▸ **Task brief**
The answer must be every line of the records below that contains the word "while", copied out.
# # # #
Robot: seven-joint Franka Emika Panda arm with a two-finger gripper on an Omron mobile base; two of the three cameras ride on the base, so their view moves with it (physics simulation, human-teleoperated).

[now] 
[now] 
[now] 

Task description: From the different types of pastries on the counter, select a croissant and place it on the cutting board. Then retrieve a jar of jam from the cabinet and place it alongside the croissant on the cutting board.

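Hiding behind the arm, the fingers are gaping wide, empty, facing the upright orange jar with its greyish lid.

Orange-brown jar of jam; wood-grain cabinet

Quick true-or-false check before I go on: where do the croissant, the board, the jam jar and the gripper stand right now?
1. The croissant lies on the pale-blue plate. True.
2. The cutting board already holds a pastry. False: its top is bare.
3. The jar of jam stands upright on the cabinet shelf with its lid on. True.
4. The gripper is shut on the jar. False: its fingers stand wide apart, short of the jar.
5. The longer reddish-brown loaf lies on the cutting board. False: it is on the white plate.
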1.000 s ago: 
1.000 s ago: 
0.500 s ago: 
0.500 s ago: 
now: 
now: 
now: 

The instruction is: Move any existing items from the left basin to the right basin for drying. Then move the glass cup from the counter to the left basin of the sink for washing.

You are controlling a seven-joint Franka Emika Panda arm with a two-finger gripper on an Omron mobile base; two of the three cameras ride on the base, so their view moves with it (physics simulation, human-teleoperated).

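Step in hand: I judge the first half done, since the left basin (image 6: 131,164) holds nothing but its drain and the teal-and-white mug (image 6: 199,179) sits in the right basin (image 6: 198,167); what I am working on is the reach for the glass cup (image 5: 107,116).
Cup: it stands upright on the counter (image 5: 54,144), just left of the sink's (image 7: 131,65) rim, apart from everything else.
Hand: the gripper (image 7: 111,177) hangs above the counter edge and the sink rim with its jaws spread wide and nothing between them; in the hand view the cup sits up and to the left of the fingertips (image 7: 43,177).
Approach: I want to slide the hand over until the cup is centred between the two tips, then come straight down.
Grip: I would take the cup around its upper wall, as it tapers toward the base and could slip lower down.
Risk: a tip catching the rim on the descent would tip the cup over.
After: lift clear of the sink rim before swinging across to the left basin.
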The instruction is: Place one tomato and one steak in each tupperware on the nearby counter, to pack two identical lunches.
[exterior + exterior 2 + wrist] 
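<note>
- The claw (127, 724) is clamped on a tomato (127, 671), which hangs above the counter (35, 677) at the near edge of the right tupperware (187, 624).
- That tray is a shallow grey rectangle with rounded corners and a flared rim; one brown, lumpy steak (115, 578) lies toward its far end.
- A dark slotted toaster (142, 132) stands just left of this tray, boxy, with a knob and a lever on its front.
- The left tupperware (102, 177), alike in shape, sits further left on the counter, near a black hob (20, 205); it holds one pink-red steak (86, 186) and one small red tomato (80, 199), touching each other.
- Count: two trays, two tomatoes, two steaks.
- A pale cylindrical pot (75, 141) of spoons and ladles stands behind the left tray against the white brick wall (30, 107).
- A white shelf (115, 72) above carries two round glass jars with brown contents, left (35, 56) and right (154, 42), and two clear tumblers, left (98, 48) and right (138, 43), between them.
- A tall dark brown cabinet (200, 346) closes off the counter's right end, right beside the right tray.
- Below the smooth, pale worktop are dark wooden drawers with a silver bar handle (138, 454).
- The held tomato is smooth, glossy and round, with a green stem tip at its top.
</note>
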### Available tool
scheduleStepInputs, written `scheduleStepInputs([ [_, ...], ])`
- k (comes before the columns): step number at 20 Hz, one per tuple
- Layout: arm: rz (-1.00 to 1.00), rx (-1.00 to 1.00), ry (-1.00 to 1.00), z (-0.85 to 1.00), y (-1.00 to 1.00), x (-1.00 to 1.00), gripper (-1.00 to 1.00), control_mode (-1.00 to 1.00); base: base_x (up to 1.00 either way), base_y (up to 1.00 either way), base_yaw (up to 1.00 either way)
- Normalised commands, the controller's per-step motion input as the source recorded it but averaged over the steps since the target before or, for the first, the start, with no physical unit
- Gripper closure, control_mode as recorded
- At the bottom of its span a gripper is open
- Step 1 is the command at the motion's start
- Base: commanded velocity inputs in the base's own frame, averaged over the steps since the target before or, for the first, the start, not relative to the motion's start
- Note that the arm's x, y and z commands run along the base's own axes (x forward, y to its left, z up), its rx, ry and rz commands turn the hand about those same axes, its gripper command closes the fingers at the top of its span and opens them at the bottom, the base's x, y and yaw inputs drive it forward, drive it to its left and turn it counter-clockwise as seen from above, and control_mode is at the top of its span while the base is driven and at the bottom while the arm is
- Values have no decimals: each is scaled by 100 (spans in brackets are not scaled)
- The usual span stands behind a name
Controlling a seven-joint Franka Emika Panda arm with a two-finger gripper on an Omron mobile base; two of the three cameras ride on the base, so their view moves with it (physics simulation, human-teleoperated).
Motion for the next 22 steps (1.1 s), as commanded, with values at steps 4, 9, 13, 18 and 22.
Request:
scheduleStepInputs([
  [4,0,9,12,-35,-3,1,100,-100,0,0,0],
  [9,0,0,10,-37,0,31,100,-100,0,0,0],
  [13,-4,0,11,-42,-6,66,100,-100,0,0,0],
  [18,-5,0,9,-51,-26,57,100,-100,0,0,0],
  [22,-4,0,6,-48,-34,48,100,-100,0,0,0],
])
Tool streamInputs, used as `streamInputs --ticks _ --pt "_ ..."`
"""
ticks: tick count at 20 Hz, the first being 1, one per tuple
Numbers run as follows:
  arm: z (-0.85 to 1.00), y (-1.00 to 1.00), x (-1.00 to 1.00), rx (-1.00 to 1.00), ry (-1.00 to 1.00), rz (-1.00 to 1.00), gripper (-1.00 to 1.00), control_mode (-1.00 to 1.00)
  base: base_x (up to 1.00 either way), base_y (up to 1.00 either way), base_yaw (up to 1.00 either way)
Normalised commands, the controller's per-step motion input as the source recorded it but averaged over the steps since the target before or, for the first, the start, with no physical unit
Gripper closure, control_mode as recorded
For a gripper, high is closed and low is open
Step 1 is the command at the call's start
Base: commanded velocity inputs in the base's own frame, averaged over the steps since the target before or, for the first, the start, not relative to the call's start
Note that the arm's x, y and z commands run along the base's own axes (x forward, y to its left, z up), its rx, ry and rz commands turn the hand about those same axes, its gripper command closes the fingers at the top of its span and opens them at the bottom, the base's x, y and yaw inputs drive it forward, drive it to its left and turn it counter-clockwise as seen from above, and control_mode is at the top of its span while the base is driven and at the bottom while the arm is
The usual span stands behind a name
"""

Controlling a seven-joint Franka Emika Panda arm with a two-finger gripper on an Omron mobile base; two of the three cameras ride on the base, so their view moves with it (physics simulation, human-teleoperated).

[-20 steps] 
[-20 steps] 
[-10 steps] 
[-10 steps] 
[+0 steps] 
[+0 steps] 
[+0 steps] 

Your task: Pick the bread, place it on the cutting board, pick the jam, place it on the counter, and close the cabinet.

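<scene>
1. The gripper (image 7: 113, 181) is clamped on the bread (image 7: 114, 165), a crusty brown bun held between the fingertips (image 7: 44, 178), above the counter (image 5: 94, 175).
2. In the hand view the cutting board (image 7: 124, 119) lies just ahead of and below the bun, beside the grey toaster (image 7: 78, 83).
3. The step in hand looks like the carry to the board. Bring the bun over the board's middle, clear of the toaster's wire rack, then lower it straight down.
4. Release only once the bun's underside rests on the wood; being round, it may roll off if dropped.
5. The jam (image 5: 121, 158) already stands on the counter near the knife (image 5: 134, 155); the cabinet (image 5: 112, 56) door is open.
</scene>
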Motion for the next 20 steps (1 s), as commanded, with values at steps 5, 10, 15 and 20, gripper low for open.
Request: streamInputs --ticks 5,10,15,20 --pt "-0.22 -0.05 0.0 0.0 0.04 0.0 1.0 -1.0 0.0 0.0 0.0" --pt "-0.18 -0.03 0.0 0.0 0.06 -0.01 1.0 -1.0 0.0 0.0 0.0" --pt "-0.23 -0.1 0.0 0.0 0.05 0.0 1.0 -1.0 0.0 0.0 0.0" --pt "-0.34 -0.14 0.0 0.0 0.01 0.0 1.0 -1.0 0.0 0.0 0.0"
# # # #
▸ **Task answer**
- Note that the arm's x, y and z commands run along the base's own axes (x forward, y to its left, z up), its rx, ry and rz commands turn the hand about those same axes, its gripper command closes the fingers at the top of its span and opens them at the bottom, the base's x, y and yaw inputs drive it forward, drive it to its left and turn it counter-clockwise as seen from above, and control_mode is at the top of its span while the base is driven and at the bottom while the arm is
Note that the arm's x, y and z commands run along the base's own axes (x forward, y to its left, z up), its rx, ry and rz commands turn the hand about those same axes, its gripper command closes the fingers at the top of its span and opens them at the bottom, the base's x, y and yaw inputs drive it forward, drive it to its left and turn it counter-clockwise as seen from above, and control_mode is at the top of its span while the base is driven and at the bottom while the arm is

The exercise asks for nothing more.